For those who love bikes and biking, the local cycle calendar is full of flavourful events. February brings Love on Wheels, the 1970s-style dating game and party hosted by the SFBC. Easter is the date set for the Bring Your Own Big Wheel Ride down Lombard, San Francisco’s “crookedest street.” In April, local cycling heroes are cheered at the SFBC’s Golden Wheel awards. May’s Bike to Work Day rewards tens of thousands of commuters with coffee, treats, and more at 25 energizer stations throughout the city. In June you can ride with the Bicycle Music Festival and help pedal their human-powered PA system. July entertains with cycling flicks at the Bicycle Film Festival, and with the Tour de Fat’s fire-jumping bike acts, cycling games, a bike parade… and beer! In September, new and inspiring public spaces emerge on PARK(ing) Day – a day where car parking spaces transform into temporary public parks; the Cyclecide crew hosts its Pedal Monster bike rodeo event; and Critical Mass celebrates its birthday.

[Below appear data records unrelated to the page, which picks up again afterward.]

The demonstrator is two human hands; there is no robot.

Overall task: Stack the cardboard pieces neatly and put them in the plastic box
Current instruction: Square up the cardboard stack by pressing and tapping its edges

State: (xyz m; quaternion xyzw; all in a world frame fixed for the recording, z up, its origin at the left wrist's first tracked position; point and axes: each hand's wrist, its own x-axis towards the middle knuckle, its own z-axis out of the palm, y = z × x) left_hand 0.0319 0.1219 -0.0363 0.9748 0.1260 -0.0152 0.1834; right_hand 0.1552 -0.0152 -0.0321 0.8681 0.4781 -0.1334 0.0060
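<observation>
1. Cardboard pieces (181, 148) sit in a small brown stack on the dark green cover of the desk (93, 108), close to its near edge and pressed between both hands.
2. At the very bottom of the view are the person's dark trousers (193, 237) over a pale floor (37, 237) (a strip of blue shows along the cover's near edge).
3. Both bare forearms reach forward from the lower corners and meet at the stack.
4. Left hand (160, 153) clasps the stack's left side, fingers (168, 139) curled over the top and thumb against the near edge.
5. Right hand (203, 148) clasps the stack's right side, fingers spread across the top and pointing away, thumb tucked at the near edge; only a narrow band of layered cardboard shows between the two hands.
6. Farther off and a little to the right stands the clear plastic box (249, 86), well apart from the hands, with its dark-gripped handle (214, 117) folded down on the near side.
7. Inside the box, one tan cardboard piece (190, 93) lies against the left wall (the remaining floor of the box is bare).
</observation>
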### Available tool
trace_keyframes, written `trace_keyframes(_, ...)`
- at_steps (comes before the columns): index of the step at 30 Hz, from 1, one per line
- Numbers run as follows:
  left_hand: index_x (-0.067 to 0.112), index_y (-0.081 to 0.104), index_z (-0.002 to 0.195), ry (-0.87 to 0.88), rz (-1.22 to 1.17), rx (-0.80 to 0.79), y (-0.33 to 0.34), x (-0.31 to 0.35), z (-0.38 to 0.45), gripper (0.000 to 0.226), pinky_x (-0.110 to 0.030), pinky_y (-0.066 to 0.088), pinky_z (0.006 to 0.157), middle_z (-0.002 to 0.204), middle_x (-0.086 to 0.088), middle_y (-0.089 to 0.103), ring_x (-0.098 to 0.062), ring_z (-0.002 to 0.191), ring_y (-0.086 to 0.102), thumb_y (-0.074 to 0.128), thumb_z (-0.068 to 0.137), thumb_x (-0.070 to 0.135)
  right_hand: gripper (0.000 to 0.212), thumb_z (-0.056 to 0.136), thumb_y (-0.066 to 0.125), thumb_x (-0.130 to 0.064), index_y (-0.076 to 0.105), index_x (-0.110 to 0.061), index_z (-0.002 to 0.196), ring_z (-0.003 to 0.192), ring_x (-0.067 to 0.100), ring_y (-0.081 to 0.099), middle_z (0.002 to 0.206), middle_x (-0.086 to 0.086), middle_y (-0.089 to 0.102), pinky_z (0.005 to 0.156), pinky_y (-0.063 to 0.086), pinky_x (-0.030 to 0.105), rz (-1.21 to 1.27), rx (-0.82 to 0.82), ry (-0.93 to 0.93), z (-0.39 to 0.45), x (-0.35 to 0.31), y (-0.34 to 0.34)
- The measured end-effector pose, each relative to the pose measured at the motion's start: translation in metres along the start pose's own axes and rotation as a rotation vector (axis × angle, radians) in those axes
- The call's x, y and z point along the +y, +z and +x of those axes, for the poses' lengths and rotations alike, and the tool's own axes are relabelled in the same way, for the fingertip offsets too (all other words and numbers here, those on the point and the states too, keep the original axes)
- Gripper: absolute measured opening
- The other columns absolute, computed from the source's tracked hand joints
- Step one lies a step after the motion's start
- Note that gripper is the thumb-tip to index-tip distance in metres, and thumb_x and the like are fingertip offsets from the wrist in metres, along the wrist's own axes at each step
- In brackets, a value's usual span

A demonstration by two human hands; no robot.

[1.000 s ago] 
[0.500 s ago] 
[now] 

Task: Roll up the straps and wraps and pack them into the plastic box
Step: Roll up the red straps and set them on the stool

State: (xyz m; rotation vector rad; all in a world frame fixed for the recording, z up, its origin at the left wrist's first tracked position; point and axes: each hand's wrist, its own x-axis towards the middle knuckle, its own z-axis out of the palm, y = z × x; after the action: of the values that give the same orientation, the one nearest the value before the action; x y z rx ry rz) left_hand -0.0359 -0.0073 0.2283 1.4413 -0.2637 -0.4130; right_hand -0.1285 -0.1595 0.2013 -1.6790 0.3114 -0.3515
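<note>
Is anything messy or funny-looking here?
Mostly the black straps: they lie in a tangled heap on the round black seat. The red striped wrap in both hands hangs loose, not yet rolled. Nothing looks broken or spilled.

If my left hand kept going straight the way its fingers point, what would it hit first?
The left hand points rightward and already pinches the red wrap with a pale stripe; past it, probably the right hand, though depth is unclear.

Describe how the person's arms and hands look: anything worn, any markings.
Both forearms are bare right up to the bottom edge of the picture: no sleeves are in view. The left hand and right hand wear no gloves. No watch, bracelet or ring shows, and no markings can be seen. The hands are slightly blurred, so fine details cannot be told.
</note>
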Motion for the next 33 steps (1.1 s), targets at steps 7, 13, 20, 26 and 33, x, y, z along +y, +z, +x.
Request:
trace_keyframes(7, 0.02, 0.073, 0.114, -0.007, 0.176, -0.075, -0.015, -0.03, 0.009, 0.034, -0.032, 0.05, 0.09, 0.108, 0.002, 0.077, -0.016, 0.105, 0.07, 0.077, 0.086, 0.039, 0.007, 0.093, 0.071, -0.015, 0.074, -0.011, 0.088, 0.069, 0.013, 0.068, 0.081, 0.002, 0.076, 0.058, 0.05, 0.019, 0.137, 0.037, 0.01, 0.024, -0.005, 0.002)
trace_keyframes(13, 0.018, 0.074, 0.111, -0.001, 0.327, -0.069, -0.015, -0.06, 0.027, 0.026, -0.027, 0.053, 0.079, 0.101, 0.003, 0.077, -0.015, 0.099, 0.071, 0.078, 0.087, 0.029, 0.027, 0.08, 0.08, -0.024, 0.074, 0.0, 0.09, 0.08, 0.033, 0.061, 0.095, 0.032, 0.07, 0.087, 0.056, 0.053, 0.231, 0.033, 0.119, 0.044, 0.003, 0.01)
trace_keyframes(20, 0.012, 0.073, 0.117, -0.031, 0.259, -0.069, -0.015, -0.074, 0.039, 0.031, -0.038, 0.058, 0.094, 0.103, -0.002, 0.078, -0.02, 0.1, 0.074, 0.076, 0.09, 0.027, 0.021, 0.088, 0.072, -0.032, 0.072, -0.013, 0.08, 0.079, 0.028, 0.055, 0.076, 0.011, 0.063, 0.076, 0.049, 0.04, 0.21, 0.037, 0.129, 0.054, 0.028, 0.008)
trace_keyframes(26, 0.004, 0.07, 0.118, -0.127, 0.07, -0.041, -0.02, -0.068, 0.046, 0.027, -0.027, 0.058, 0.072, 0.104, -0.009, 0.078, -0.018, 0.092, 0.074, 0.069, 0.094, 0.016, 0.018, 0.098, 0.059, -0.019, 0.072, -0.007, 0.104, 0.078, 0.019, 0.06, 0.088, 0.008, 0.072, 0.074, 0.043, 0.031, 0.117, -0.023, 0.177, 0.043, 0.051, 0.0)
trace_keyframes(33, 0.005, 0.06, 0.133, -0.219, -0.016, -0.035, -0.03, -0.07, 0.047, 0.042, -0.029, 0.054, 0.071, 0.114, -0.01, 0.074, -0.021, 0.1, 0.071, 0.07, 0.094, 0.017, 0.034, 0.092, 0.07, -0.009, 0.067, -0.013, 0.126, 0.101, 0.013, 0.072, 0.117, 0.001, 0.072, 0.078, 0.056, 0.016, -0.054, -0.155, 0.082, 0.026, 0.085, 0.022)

At other times in the year you can check out the San Francisco Bicycle Ballet, a fascinating display of choreographed cycling, viewed from above and accompanied by marching band-style music. Every Sunday is Car-Free Sunday in Golden Gate Park, and – for half the year – a stretch of the park is closed to cars for Healthy Saturdays. The city’s new Sunday Streets feature biking, skating, yoga, and dancing along four miles of waterfront streets closed to cars. Bike Polo games (with mallets provided) happen every week in Speedway Meadow. You can fix your own bike at the Bike Kitchen. There are also frequent cycling classes, bicycle rides, history tours, and other bicycle events.

The Bike Coalition, Critical Mass, and a thriving bike culture make it impossible for this city to ignore cycling needs. San Francisco has now implemented 201 miles of bike network (the city is only 49 square miles) which includes striping over 40 miles of bike lanes, creating 23 miles of bicycle paths, and posting 82 miles of signed bicycle routes. The city has also painted 1,250 “sharrows” (shared lane markings) on San Francisco’s Streets. The city also has the strongest requirements for indoor bike parking at public events in the country. Any public events that anticipate more than 2,000 people must provide valet bike parking. The San Francisco Giants ballpark even has a permanent bicycle parking station.

A recent lawsuit has halted progress – a downer for cyclists – on implementing the city’s Bike Plan until a complete Environmental Impact Review is performed. Bike lanes bad for the environment? But this lawsuit hasn’t slowed down San Francisco cyclists; in the last year alone, cycling has increased by 30 per cent. The SFBC continues to press the city for more car-free spaces and better pavement quality for bikes, and the city currently has a widespread public education campaign aimed at educating motorists and cyclists on sharing the roadways. The “Coexist” campaign covers city buses, transit shelters, and billboards with messages promoting mutual respect between cyclists and drivers. On top of this, Mayor Gavin Newsom has set a goal for 10 per cent of all trips to be made by bike by 2010.

The pioneering culture that surrounds cycling is the most impressive thing about San Francisco. Two San Franciscans were among those responsible for the advent of mountain biking in neighbouring Marin County. And besides being the birthplace of Critical Mass, San Francisco is also ground zero for Bike Summer, the Bicycle Ballet, and the Bicycle Music Festival. It is rumoured that the first Bike Prom was dreamed up during a 2005 San Francisco Critical Mass. Since then, Bike Proms have emerged in Victoria, BC; Chicago; Washington, DC; Denver, CO; and Lexington, KY. The “sharrow”, the shared lane pavement marker, was first studied and institutionalized on San Francisco streets. Bicycle Magazine was founded in neighbouring Berkeley. And PARK(ing) day was also invented here and has since spread to over 50 cities around the world.

New culture is created through the spread of good ideas. And San Francisco has proven to be a leading exporter of cycling’s seeds of change.